Je vous remercie de toutes les graces que vous m'avez faites, & que vous me faites continuellement, particulierement d'avoir donné au monde & allaité son Sauveur, des exemples de vertu que vous m'avez donnés, des faveurs que vous m'avez procurées de votre cher Fils, & de m'avoir apellée à votre service particulier.
Je vous offre mes sens, & mes puissances, désirant de m'employer toute entiere à votre service, pour la gloire de votre Fils & pour la votre, & de vous servir de la maniere qui peut être plus agréable à l'un & à l'autre.

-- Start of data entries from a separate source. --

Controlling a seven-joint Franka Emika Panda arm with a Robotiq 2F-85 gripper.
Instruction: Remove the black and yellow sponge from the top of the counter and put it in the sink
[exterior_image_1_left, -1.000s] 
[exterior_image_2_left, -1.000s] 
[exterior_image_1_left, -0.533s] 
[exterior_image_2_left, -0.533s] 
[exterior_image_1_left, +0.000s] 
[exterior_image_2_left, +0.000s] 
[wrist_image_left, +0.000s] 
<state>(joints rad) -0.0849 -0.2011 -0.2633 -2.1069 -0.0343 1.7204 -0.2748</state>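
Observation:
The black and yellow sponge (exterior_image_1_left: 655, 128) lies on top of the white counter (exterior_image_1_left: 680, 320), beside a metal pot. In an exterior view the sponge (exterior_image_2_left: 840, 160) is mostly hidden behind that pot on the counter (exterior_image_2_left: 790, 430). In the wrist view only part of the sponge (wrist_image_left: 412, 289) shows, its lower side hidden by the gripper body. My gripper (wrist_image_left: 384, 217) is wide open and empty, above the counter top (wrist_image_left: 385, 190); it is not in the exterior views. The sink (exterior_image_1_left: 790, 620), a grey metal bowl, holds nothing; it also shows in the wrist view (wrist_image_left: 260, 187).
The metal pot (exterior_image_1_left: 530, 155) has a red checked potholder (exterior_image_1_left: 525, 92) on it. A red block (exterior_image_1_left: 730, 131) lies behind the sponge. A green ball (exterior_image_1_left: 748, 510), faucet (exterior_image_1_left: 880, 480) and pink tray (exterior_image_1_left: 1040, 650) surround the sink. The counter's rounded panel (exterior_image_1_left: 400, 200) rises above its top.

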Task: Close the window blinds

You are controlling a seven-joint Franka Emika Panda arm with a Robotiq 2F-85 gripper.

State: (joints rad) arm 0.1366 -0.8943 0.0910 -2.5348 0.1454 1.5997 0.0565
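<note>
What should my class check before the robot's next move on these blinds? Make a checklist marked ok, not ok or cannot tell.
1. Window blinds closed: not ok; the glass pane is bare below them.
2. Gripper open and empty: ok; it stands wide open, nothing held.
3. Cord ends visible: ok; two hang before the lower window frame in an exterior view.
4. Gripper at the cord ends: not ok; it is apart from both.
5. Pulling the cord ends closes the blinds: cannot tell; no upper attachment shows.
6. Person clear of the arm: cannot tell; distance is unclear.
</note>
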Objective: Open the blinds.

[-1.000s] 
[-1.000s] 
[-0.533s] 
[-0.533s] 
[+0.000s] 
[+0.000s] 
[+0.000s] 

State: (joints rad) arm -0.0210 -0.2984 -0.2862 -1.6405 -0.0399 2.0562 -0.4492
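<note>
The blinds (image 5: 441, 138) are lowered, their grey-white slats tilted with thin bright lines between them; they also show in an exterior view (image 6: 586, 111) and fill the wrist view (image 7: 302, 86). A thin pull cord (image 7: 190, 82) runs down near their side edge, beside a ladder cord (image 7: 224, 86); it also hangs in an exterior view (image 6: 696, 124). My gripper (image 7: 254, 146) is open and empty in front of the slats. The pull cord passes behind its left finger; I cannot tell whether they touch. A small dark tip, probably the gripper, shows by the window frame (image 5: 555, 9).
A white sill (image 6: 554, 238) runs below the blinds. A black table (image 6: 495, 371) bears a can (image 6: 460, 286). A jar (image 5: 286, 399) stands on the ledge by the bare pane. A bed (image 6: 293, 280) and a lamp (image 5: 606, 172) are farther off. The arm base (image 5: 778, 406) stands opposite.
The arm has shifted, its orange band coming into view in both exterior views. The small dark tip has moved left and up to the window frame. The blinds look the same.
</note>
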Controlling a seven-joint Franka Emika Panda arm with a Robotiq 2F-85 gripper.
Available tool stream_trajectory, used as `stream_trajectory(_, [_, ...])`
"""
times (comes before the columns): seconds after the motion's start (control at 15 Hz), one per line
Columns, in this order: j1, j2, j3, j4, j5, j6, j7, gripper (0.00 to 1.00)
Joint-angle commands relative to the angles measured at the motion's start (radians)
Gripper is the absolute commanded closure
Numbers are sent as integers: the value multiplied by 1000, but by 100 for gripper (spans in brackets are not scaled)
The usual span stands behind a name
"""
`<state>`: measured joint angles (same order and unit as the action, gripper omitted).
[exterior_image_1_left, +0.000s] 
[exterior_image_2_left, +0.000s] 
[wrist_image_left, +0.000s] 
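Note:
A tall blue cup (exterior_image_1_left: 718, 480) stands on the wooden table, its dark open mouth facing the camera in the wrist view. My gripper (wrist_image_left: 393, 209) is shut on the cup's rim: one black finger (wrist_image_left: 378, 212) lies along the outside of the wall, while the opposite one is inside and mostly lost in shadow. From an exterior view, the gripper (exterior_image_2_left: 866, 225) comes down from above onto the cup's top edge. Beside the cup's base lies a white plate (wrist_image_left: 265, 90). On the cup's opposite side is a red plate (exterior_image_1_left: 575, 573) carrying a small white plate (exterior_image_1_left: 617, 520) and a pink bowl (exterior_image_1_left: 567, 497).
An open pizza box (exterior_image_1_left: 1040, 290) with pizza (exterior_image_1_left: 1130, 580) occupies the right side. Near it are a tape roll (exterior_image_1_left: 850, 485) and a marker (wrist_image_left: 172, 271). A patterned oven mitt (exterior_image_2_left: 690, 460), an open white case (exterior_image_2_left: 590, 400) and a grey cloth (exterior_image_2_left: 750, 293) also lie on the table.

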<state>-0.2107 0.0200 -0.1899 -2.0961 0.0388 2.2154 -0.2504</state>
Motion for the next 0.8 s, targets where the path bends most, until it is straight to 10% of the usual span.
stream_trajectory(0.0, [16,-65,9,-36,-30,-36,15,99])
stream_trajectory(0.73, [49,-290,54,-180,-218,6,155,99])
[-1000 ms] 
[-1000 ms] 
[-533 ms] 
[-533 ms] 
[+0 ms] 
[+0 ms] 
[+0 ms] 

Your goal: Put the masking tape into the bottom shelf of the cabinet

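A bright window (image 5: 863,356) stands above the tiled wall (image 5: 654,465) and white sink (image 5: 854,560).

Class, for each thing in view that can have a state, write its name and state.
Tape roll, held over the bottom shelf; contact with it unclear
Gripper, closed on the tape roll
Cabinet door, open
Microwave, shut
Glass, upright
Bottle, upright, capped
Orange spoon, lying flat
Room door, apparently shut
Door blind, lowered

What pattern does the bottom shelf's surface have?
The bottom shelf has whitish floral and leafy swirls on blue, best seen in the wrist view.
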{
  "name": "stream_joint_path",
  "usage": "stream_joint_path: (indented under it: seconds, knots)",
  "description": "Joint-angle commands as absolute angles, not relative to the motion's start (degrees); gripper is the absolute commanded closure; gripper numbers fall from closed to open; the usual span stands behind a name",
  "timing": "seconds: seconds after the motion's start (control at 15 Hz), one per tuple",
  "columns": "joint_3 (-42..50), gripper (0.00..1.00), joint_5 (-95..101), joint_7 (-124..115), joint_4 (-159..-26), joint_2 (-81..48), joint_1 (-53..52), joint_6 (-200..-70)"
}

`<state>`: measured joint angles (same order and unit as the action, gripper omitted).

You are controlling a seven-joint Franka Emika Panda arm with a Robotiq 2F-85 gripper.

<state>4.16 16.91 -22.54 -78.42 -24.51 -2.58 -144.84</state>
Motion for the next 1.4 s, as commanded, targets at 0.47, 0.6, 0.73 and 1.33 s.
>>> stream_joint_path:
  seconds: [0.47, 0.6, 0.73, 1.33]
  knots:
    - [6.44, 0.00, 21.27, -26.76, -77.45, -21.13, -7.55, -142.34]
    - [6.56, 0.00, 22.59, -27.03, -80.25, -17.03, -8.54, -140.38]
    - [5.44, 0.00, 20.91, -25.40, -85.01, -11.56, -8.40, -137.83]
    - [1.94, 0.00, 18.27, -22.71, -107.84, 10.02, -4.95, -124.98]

Et comme vous êtes notre fidelle Protectrice auprès de la Divine Majesté, je vous represente mes besoins corporels & spirituels, & ceux de mes Sœurs, de nos Prelats & Peres spirituels, Parens, Amis Bienfaiteurs vivans & trépassés & de ceux que Dieu connois devoir lui apartenir, vous priant par les merites de votre très cher Fils & par les grandes graces qui vous ont été faites, que vous nous procuriez toutes celles dont nous avons besoin pour le servir dignement. Ainsi soit-il.